Tujuan utama dari kegiatan seni Lekra adalah memperlihatkan pada seluruh masyarakat bagaimana perjuangan para petani, kaum buruh, dan rakyat kecil lainnya dengan cara penyampaian hiburan atau komedi. Lekra sendiri tidak ingin menyampaikan dengan gaya yang sedih atau iba. Mereka beranggapan bahwa suatu penyampaian dengan cara tersebut bisa membuat mental masyarakat lemah, sehingga menimbulkan stigma buruk bagi masyarakat kelas bawah. Selain itu, Lekra juga enggan mengikuti gaya seniman Eropa yang hanya menampilkan karya seni berupa gambar-gambar kerajaan dan masyarakat kelas atas saja. Yang diingikan Lekra adalah sebuah karya yang mencerminkan seluruh masyarakatnya, tidak hanya dari satu sisi dan satu kelas saja.

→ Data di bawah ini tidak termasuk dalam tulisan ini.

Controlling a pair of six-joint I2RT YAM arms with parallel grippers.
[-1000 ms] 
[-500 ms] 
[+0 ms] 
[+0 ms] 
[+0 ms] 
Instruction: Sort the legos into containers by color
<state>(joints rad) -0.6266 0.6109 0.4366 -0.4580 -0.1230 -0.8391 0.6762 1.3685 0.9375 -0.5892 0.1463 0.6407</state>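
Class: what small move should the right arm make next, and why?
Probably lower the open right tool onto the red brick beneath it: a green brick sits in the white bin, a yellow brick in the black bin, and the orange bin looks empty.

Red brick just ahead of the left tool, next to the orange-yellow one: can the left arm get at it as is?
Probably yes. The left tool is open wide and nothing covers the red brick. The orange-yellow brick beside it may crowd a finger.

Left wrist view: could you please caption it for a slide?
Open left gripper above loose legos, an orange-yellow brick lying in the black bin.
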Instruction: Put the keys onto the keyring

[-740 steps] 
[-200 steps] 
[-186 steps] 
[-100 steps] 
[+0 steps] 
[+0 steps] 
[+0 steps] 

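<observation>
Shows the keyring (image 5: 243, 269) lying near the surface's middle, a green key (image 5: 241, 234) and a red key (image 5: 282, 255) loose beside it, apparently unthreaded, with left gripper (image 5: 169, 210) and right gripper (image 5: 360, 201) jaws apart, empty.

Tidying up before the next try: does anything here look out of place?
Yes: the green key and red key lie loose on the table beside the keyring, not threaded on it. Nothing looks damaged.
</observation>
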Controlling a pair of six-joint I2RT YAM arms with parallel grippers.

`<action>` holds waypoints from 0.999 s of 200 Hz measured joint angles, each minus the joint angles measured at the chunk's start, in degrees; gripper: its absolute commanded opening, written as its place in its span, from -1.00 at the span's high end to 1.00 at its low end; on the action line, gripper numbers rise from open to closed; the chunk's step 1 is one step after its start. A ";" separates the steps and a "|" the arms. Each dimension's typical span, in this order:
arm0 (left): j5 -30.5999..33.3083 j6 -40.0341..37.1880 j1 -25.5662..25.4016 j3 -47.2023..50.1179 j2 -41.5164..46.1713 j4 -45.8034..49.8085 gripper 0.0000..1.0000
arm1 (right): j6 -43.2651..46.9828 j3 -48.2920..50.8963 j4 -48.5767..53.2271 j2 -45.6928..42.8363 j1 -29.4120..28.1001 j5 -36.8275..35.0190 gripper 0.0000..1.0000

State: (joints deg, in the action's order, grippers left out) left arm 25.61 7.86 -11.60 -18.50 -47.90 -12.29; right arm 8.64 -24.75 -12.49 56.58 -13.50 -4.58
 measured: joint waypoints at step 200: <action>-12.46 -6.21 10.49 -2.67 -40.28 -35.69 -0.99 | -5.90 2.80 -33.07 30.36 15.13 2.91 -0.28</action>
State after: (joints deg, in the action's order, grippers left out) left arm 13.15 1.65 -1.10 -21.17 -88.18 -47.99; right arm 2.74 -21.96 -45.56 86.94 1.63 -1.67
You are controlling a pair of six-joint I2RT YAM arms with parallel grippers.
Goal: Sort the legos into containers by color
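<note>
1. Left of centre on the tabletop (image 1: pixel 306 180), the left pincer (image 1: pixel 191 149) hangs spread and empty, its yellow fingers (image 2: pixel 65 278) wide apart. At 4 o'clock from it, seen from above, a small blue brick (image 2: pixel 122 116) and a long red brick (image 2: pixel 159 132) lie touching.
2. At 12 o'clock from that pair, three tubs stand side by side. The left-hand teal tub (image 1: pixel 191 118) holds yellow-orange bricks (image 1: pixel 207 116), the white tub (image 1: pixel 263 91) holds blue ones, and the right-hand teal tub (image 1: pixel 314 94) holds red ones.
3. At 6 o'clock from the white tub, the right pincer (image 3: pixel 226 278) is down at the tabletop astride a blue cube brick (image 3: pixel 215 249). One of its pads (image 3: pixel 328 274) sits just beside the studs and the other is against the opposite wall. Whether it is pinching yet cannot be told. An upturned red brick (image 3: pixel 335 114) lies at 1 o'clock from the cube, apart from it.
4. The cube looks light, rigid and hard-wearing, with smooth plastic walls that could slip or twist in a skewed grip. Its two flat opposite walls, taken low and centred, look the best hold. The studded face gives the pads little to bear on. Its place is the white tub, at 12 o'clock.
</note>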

Lekra sangat paham bahwa seni bisa menjadi langkah terdepan untuk menyampaikan gagasan ke masyarakat, pun untuk mengkritik pemerintah. Karena jika melawan dengan cara kekerasan dan kontak fisik bisa beresiko sangat tinggi, maka mereka lebih memilih untuk melawan melalui seni dengan cara yang santun. Puisi adalah salah satu contohnya. Dalam setiap satu pertunjukan, biasanya terdapat beberapa pentas seni yang Lekra suguhkan seperti ludruk, wayang wong, ketoprak, orasi budaya, pembacaan puisi dan sandur bergairah dengan satu tema yang tidak akan jauh dari antifoedalisme.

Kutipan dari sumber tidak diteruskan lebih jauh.